Task item: The full data, repeated exactly, is the only answer needed.

── Data section ──

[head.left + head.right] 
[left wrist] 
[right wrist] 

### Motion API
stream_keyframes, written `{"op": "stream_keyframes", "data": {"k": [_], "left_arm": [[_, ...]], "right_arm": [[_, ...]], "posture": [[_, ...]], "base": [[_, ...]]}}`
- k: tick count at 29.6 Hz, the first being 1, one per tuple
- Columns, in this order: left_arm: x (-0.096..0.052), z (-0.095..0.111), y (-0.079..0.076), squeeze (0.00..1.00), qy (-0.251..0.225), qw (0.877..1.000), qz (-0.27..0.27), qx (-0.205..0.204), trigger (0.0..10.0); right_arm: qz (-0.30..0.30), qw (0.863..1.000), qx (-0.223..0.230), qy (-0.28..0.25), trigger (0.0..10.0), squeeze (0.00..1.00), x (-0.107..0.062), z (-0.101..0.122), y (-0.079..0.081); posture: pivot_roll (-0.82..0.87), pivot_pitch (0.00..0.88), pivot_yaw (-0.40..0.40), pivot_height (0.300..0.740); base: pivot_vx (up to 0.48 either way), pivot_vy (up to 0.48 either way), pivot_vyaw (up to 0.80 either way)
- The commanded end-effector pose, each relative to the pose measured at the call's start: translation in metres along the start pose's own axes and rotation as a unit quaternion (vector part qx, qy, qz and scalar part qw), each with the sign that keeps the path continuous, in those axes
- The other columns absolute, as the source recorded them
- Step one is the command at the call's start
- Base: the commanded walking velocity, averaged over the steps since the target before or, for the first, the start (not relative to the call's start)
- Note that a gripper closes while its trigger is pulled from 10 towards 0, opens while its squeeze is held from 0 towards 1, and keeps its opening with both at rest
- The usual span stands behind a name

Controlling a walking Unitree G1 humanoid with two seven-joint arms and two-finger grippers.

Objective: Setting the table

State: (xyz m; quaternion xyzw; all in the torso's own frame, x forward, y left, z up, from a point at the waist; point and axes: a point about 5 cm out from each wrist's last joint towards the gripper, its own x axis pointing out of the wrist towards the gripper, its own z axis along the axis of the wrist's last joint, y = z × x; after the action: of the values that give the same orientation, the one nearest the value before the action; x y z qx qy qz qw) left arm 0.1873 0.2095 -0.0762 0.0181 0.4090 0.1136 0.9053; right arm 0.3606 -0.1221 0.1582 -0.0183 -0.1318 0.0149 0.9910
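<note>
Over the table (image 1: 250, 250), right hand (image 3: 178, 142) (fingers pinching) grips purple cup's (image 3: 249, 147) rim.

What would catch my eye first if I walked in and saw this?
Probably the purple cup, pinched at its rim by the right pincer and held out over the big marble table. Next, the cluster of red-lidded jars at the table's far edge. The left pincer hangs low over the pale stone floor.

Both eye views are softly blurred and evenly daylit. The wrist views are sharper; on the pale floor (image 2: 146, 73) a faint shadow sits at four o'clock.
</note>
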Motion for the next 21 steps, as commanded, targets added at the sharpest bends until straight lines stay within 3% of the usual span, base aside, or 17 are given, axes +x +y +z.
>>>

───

Response box:
[head.left + head.right] 
[left wrist] 
[right wrist] 

### Motion API
stream_keyframes, written `{"op": "stream_keyframes", "data": {"k": [_], "left_arm": [[_, ...]], "right_arm": [[_, ...]], "posture": [[_, ...]], "base": [[_, ...]]}}`
- k: tick count at 29.6 Hz, the first being 1, one per tuple
- Columns, in this order: left_arm: x (-0.096..0.052), z (-0.095..0.111), y (-0.079..0.076), squeeze (0.00..1.00), qy (-0.251..0.225), qw (0.877..1.000), qz (-0.27..0.27), qx (-0.205..0.204), trigger (0.0..10.0); right_arm: qz (-0.30..0.30), qw (0.863..1.000), qx (-0.223..0.230), qy (-0.28..0.25), trigger (0.0..10.0), squeeze (0.00..1.00), x (-0.107..0.062), z (-0.101..0.122), y (-0.079..0.081); posture: pivot_roll (-0.82..0.87), pivot_pitch (0.00..0.88), pivot_yaw (-0.40..0.40), pivot_height (0.300..0.740); base: pivot_vx (up to 0.48 either way), pivot_vy (up to 0.48 either way), pivot_vyaw (up to 0.80 either way)
- The commanded end-effector pose, each relative to the pose measured at the call's start: translation in metres along the start pose's own axes and rotation as a unit quaternion (vector part qx, qy, qz and scalar part qw), each with the sign that keeps the path continuous, in those axes
- The other columns absolute, as the source recorded them
- Step one is the command at the call's start
- Base: the commanded walking velocity, averaged over the steps since the target before or, for the first, the start (not relative to the call's start)
- Note that a gripper closes while its trigger is pulled from 10 towards 0, opens while its squeeze is held from 0 towards 1, and keeps its opening with both at rest
- The usual span stands behind a name

Controlling a walking Unitree G1 humanoid with two seven-joint arms and two-finger grippers.

Objective: Setting the table

State: (xyz m; quaternion xyzw; all in the torso's own frame, x forward, y left, z up, from a point at the waist; point and axes: a point about 5 cm out from each wrist's last joint towards the gripper, its own x axis pointing out of the wrist towards the gripper, its own z axis along the axis of the wrist's last joint, y = z × x; after the action: of the values that give the same orientation, the one nearest the value before the action; x y z qx qy qz qw) left arm 0.1873 0.2095 -0.0762 0.0181 0.4090 0.1136 0.9053; right arm 0.3606 -0.1221 0.1582 -0.0183 -0.1318 0.0149 0.9910
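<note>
Over the table (image 1: 250, 250), right hand (image 3: 178, 142) (fingers pinching) grips purple cup's (image 3: 249, 147) rim.

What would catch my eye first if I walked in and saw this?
Probably the purple cup, pinched at its rim by the right pincer and held out over the big marble table. Next, the cluster of red-lidded jars at the table's far edge. The left pincer hangs low over the pale stone floor.

Both eye views are softly blurred and evenly daylit. The wrist views are sharper; on the pale floor (image 2: 146, 73) a faint shadow sits at four o'clock.
</note>
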Motion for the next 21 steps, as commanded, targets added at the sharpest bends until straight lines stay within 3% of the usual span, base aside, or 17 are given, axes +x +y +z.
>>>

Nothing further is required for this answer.